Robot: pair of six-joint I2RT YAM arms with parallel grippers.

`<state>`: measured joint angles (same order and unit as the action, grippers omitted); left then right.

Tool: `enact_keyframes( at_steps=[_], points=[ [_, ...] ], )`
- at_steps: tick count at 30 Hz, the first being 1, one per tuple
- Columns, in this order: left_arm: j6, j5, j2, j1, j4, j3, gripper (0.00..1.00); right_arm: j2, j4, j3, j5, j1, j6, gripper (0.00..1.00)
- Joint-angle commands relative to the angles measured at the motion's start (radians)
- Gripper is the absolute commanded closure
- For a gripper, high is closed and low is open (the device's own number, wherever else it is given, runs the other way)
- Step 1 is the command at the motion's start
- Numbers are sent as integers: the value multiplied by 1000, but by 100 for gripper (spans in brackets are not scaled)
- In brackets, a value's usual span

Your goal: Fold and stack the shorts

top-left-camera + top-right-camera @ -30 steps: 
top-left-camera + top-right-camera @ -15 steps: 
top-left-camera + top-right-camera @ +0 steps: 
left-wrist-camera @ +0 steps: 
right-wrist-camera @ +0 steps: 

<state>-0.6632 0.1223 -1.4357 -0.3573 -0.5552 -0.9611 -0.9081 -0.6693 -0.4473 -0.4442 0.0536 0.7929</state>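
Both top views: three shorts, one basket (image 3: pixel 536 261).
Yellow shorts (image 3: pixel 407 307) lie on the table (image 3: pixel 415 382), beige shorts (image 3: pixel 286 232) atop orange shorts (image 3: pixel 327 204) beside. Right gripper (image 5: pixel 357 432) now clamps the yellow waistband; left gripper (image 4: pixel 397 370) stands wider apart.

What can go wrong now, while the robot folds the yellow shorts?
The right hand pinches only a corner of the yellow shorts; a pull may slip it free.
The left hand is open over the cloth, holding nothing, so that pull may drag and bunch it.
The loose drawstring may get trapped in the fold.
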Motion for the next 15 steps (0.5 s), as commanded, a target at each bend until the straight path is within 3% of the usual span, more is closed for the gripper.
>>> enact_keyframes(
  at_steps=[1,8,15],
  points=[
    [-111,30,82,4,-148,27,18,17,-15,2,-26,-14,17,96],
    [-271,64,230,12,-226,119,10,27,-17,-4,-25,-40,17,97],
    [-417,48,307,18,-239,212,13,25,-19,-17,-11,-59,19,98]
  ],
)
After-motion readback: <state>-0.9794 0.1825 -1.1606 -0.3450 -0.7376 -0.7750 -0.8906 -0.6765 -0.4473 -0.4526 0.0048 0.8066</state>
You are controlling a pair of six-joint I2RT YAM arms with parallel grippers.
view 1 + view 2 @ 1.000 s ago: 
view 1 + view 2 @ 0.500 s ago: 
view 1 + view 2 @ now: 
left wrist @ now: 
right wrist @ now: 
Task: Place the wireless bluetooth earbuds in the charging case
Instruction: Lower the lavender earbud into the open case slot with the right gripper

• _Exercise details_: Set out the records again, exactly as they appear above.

• _Solved exercise_:
Robot: pair of six-joint I2RT YAM arms with parallel grippers.

`<state>`: measured joint angles (same order and unit as the action, grippers omitted); left then right.

Tool: `enact_keyframes( at_steps=[_], points=[ [_, ...] ], )`
- at_steps: tick count at 30 Hz, the first being 1, one per tuple
- Columns, in this order: left_arm: j6, j5, j2, j1, j4, j3, gripper (0.00..1.00); right_arm: j2, j4, j3, j5, j1, j6, gripper (0.00..1.00)
- Joint-angle commands relative to the angles measured at the motion's start (radians)
- Gripper is the absolute commanded closure
- For a gripper, high is closed and low is open (the device's own number, wherever else it is given, runs the other way)
- Step 1 is the command at the motion's start
- Numbers are sent as integers: the value multiplied by 1000, but by 100 for gripper (spans in brackets are not scaled)
- In brackets, a value's usual span

Your goal: Fold and stack the shorts

top-left-camera + top-right-camera @ -30 steps: 
top-left-camera + top-right-camera @ -15 steps: 
top-left-camera + top-right-camera @ +0 steps: 
left-wrist-camera @ +0 steps: 
right-wrist-camera @ +0 steps: 

<state>-0.6632 0.1223 -1.4357 -0.3573 -0.5552 -0.9611 -0.9081 -0.6693 -0.4473 -0.4442 0.0536 0.7929</state>
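Both top views: three shorts, one basket (image 3: pixel 536 261).
Yellow shorts (image 3: pixel 407 307) lie on the table (image 3: pixel 415 382), beige shorts (image 3: pixel 286 232) atop orange shorts (image 3: pixel 327 204) beside. Right gripper (image 5: pixel 357 432) now clamps the yellow waistband; left gripper (image 4: pixel 397 370) stands wider apart.

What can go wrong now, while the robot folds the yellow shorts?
The right hand pinches only a corner of the yellow shorts; a pull may slip it free.
The left hand is open over the cloth, holding nothing, so that pull may drag and bunch it.
The loose drawstring may get trapped in the fold.
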Motion for the next 15 steps (0.5 s), as commanded, a target at each bend until the straight path is within 3% of the usual span, more is closed for the gripper.
>>> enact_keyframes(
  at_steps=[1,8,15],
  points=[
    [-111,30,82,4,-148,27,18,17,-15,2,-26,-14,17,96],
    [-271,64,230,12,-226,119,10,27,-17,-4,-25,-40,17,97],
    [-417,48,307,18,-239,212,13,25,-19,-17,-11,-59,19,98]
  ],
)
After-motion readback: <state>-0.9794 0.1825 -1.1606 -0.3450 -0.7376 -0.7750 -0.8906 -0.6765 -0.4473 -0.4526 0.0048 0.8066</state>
You are controlling a pair of six-joint I2RT YAM arms with parallel grippers.
view 1 + view 2 @ 1.000 s ago: 
view 1 + view 2 @ 0.500 s ago: 
view 1 + view 2 @ now: 
left wrist @ now: 
right wrist @ now: 
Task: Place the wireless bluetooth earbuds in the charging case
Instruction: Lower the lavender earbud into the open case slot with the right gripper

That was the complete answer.